Breaking the Spell: Religion as a Natural Phenomenon
This book is Daniel Dennet's purely scientific take on religion. Dennet, a cognitive scientist and a philosopher, contends that a scientific analysis of religion could actually help predict the future of the phenomenon.
Innovative thinkers question the reason behind most people’s belief in a god, and how religion influences and shapes lives. This is apparent in how religion is an integral part of marriage, raising children and social structure.
In a bold move, Dennett takes a closer look at the phenomenon and asks the big question: "Why?". He tackled questions such as the following: Where does devotion to a supreme being come from and what do we get out of it? Is religion brought by an evolutionary compulsion or is it a coherent choice? In Breaking the Spell, Dennett implies that he intends to come up with a solution to not to break faith but to break the belief that religion should not be subjected to scientific inquiry.

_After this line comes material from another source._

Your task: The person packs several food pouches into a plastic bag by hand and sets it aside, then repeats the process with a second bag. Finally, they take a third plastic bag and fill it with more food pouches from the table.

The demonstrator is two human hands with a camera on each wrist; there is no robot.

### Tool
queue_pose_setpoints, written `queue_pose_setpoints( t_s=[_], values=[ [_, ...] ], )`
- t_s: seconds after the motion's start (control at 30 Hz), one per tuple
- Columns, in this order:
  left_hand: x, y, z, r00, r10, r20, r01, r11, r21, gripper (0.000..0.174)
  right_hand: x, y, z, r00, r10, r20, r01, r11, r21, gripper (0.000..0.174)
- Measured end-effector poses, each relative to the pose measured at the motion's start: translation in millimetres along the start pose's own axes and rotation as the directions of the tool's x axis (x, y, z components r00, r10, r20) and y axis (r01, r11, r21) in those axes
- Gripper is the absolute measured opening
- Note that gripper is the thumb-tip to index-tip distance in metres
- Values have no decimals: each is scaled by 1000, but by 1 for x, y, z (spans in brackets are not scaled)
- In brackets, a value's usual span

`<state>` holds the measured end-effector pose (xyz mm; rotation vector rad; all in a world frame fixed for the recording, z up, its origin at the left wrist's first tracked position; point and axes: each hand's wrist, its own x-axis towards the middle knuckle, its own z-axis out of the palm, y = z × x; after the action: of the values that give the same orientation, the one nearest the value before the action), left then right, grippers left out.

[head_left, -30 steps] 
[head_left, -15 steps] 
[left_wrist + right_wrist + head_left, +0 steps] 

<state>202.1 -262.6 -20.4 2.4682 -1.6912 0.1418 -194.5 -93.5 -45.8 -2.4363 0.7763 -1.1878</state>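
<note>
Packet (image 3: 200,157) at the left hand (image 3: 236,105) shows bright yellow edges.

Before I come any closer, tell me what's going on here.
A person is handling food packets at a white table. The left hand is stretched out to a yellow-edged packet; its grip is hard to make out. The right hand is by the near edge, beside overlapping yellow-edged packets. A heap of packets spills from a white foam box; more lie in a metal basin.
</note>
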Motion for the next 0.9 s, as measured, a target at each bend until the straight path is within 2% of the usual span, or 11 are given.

The book features a vigorous narrative that ranges from history, philosophy and psychology, where the author discusses how organized religion has developed from folk beliefs, into the potent force that it is now. He argues that this "belief in belief" has actually blurred man's attempt to sensibly consider the existence of God, as well as the dynamics of divinity and human needs. The author makes it clear that book is not really anti-religious. It is merely an exploration of how religious belief affects our lives, our relationships, the community and even mankind as a whole.